Ditto for footnotes and for pictures (or even formulas), of course, e.g. by “(#fn)”, “(#pn)” or similar; put pics and formulas all into the same sub-folder, the DTP tool will handle them as expected.

Of course, and since no outliner comes with such functionality, you must either print out a range for n = 1…1000 or whatever you’ll need (the end-”)” giving the clue as to the number of digits, or you do a range 0001…1000 for fixed length), e.g. per excel (i.e. no need to write down all these numbers by hand), and then you must cross out any used number (when in doubt, just skip it since just doubles will be a problem, gaps will not), or you must create a little AHK/AutoIt macro (which I did, and) which counts the numbers for you, and even stores the current number in an .ini file, for counting from there within the next session: 1-key for “new link” (or similar), i.e. for “(#programmatically-attributed-number)”, and then your macro tool will lock your keyboard, except for the navigation and “enter”, and the “enter” key will then insert the same number before the source (i.e. link target) paragraph, together with the leading £; Brits could use the Yen character instead.

The irony here being that even MS Word’s intralinking is so awkward that even the manual procedure described above will be preferable to it.

Then, the only disadvantage of a 2-pane outliner is toggling between tree and text/content; that should be possible by the tab-key, and thus the tab-key isn’t available anymore for inserting a tab; on the other hand, in most manuscripts for books and the like, you would use tabs quite rarely if at all (and then, they would be available by shift-tab or something).

If you use a 2-pane outliner correctly, you will not need title formats: Just like in the 1-pane variety, it’s the indentation level which will correctly be processed by the DTP tool (if the outliner correctly “exports” it all, putting the respective number of tabs before the titles), and that implies that you will create new sub-titles within the tree, instead of creating them within the text (which would create “format” problems in many 2-pane outliners, and not really be very clear in most 1-pane outliners, anyway, let alone the ease of shuffling text parts around in the 2-pane variety, or the geniality of having the (relevant part of the) table of contents available concurrently to the current content: not just one paragraph, but everything which is enclosed within the current sub-title).

The neatness of a 1,000-page manuscript within a 2-pane outliner (with perhaps 500 to 1500, even 1800 tree entries) is incomparably better than whatever you could try with it within a 1-pane outliner, be that “the real thing” or not: I think functionality should prevail, but that’s just me.

(Indented paragraphs (! ie text parts within a sub-title) could be marked “up” (or was it “down”?) by a leading “#i”, even additionally to the indendation seen on screen but which may, or may not, faithfully exportable to DTP; boldening and italicising would be transferred without any trouble: no need to dive into mark-up (or was it mark-down?) excesses.
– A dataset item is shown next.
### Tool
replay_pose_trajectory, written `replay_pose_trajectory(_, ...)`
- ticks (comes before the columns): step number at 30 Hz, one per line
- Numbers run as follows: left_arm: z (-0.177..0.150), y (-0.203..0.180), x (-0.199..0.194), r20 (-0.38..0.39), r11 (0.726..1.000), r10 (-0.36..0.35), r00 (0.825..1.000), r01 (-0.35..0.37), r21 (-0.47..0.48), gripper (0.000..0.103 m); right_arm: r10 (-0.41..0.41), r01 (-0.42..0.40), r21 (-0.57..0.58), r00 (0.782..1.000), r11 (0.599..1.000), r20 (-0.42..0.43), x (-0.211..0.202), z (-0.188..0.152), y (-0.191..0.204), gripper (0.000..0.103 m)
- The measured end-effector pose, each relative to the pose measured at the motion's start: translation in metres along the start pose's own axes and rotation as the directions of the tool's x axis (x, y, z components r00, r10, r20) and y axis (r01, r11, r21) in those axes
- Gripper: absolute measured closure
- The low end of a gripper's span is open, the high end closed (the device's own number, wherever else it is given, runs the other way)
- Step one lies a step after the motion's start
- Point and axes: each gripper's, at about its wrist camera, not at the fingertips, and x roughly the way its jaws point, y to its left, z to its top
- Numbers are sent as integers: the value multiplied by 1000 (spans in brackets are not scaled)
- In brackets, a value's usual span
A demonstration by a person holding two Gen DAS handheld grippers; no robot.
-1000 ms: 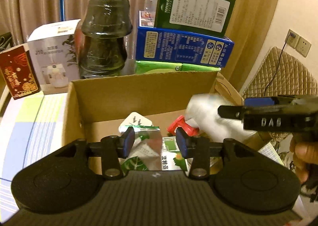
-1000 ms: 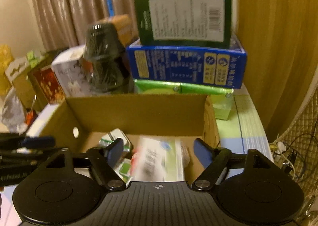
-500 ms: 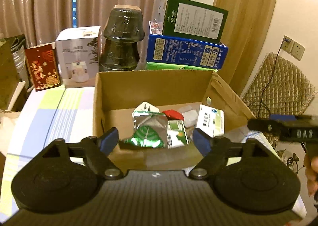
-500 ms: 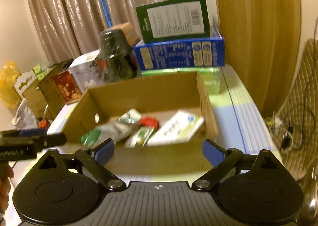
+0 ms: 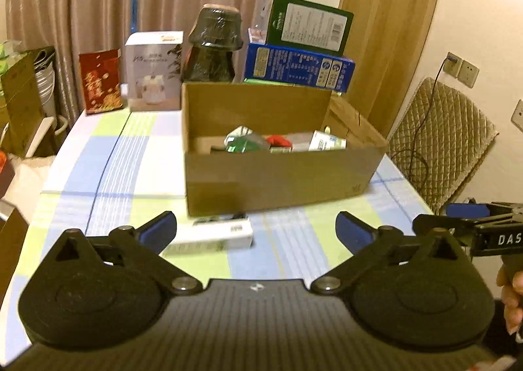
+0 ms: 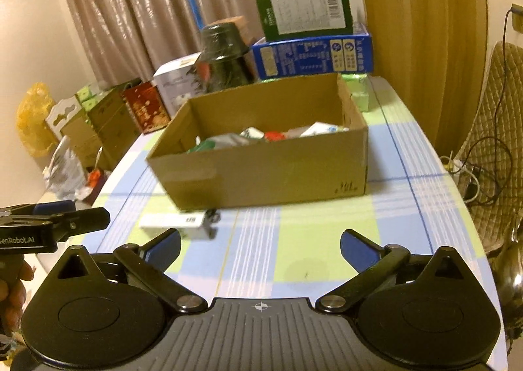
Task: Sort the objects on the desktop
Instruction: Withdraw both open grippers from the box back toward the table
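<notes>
A second ago both tools were over the cardboard box (image 5: 281, 175), the left tool (image 5: 256, 229) nipping a foil packet and the right tool (image 6: 260, 247) straddling a white carton; now both are drawn back, jaws opening wide with nothing between them. Those items lie in the box ahead with the other packets. That drop looks done, and one white box (image 5: 212, 235) remains on the checked surface (image 5: 108, 168), just ahead of the left tool's left finger, probably next.
</notes>
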Motion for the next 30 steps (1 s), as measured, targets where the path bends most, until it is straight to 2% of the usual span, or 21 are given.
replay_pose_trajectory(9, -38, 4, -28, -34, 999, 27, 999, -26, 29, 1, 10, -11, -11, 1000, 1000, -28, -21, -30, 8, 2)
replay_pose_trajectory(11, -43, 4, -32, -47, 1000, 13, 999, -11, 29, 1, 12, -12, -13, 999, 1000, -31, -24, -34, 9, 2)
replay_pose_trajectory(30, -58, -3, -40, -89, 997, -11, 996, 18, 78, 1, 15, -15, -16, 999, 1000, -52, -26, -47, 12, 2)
You could also have pic “previews” within the text, together with the above-mentioned, exportable links to the “original” photos/tables/whatever, with (much) higher resolution: just put a “#d” before each such “work illustration”, indicator for “to be (automatically) deleted”. Beware of 2-pane outliners which come without “global replace” if you want to experiment with such codes even later, i.e. without sufficient preparatory work.)

This being said, it’s obvious that a well-used good 2-pane outliner excels if you don’t have too many formulas, for one, and if there will be use of a professional DTP tool before publication: If the end product is to be formatted within MS Word, forget it: Then, you’ll need Word for the redaction work, too.

But using 1-pane outliners for heavy work is beyond me.